Of course, New Hampshire would also lose out on federal funding if it seceded. About one-third of the New Hampshire state budget is made up of federal funds, contributing to everything from health care to highways. The recent coronavirus spending packages injected even more federal funds into the state for expanded broadband, rental assistance, water infrastructure, and more. Federal contracts and grants also go to cities, towns, colleges, and private businesses.
The trail of federal funds is complex enough that it is difficult to calculate the total impact secession might have on Granite State pocketbooks. A 2021 report from the Rockefeller Institute of Government found that on balance the federal government spends $1,363 more per person in New Hampshire than it receives in taxes. That report considered direct payments to individuals (such as social security and Medicare), grants (such as Medicaid and highway grants), government contracts, and pay to federal workers in New Hampshire. However, earlier years of the report found a much smaller net benefit to Granite Staters – just $310 per capita in 2020. The 2019 report found Granite Staters were actually losing $234 per capita to the federal government.
The counter-secession movement
While the constitutional amendment is a long shot, it seems that secession supporters are gaining momentum. In late December, #NationalDivorce was trending on Twitter.
However, while one group of legislators are sponsoring a constitutional amendment for New Hampshire to secede, nine Democrats and one Republican are sponsoring a bill (HB 1007) that would make a person ineligible for office if they advocate for secession or otherwise “engaged in insurrection or rebellion against the United States.”
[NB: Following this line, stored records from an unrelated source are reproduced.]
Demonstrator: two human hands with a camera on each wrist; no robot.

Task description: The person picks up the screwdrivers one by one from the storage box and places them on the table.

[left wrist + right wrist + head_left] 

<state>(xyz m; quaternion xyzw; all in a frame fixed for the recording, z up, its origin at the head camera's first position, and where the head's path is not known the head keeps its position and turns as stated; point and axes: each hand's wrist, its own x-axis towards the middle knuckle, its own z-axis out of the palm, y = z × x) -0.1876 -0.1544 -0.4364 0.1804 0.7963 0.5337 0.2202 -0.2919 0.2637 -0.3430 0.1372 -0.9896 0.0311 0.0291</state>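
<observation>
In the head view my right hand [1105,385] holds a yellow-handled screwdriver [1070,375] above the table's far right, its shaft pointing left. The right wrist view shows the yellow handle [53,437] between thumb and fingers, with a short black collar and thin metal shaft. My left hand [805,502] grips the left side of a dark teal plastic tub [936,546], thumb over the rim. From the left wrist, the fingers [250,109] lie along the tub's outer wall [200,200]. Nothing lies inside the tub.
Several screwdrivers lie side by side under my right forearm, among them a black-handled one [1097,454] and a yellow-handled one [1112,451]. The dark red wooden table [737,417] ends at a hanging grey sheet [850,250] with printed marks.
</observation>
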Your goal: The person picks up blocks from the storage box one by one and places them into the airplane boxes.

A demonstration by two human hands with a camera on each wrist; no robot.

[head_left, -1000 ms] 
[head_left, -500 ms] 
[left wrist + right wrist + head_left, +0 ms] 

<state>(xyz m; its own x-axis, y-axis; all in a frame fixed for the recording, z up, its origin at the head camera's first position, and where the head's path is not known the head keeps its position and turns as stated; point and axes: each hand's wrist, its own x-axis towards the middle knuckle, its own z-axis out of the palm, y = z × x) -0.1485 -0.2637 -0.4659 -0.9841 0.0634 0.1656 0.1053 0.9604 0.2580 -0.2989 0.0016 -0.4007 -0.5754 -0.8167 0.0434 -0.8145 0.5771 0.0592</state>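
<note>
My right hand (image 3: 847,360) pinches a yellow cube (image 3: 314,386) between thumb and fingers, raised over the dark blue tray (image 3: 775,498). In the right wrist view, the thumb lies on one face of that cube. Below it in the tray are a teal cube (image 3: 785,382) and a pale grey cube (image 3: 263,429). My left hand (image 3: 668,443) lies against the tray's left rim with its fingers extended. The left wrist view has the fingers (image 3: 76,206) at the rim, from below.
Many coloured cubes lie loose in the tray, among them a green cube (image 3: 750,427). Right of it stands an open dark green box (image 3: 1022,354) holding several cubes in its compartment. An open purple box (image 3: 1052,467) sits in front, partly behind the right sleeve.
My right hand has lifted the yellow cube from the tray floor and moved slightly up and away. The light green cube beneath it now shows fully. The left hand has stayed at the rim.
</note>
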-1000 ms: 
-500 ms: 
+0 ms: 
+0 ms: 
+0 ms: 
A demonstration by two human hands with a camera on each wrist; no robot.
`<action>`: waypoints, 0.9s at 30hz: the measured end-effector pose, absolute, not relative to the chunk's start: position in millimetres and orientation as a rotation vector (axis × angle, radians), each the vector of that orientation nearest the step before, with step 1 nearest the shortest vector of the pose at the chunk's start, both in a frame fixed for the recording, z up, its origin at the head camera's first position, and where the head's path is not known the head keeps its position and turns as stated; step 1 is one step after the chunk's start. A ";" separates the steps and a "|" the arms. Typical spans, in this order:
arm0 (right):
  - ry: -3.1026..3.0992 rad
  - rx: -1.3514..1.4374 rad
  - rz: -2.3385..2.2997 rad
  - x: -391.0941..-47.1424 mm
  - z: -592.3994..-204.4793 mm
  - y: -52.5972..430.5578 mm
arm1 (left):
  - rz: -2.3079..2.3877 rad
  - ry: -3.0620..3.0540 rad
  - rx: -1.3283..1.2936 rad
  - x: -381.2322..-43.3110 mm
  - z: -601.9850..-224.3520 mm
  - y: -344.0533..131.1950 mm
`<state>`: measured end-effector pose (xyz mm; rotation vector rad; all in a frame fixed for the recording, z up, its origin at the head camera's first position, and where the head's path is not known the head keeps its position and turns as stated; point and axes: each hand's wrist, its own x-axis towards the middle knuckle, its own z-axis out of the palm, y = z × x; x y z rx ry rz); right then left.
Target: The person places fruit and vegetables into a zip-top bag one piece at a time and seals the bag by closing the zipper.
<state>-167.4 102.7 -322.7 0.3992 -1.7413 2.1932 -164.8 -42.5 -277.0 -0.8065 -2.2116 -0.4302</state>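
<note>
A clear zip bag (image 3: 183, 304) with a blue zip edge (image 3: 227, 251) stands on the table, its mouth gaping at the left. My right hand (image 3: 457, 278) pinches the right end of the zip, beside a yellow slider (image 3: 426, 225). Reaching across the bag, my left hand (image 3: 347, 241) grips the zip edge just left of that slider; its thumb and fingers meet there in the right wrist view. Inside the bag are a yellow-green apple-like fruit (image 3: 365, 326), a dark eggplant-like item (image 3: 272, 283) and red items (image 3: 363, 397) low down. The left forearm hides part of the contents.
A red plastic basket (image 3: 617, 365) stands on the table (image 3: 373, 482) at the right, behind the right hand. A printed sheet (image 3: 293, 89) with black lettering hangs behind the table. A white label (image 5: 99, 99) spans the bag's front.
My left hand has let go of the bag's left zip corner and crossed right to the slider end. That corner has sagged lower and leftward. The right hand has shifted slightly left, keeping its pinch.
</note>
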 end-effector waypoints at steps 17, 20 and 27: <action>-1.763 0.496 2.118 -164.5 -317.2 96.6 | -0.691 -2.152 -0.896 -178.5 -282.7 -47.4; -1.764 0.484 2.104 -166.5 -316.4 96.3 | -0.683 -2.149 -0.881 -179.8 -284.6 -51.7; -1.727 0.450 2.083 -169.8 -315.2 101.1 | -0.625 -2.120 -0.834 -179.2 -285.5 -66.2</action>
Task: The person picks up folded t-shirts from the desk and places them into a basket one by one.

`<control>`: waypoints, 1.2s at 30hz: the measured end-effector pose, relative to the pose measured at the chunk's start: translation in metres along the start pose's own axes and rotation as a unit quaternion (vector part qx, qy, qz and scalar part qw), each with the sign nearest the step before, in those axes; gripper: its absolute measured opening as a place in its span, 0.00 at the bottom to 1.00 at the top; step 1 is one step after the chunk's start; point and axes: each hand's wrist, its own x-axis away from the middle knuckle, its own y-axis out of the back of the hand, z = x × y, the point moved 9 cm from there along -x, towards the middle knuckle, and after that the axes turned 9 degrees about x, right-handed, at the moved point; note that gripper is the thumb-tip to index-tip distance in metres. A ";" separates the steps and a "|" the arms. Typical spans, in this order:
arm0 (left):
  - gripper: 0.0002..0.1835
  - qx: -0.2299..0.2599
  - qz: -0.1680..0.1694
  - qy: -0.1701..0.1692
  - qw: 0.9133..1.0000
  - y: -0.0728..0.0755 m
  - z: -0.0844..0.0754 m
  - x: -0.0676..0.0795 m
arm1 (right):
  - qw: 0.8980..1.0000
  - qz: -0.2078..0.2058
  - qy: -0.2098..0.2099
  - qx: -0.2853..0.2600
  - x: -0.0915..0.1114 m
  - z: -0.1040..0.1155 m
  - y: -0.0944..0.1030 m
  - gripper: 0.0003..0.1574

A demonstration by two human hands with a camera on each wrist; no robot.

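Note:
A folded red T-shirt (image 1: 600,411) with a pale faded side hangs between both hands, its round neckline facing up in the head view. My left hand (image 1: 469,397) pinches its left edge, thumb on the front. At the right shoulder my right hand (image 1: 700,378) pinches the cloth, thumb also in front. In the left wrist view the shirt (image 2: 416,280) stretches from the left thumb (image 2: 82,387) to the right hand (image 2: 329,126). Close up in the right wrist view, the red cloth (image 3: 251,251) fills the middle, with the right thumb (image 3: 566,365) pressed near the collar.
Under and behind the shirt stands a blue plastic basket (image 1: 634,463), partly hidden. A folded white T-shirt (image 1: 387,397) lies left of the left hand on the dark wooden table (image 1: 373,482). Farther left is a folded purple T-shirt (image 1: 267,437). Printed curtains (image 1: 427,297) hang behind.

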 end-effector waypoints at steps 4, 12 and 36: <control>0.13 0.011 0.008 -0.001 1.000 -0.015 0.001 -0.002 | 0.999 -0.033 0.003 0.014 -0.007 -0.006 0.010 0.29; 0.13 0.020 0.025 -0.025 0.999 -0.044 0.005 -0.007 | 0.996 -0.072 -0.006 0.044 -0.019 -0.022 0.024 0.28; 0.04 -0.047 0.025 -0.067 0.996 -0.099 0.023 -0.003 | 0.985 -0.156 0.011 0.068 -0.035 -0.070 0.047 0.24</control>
This bill is also a long shot, based on history. The New Hampshire Legislature has proven very reluctant to expel or discipline its members, preferring to wait for voters to decide on officials in every two-year election. The vast majority of legislators who support secessions are also Republicans, and it seems unlikely the narrow Republican majority in the House would vote to expel any of its members. Learn more about the debate over removing officials here.
Still, while secession becomes more present in mainstream debates, there is growing pushback from officials who argue that we must protect the democratic process laid out in the state and federal constitutions. If we disagree on a policy, the route to challenge it is the courts and the route to change it is the Legislature.
While the constitutional amendment to secede from the United States will almost certainly fail this year, voters in New Hampshire should consider asking 2022 candidates where they stand on the issue. State legislators aren’t just debating policy, these days; they’re debating whether the United States’ democratic experiment is worth saving.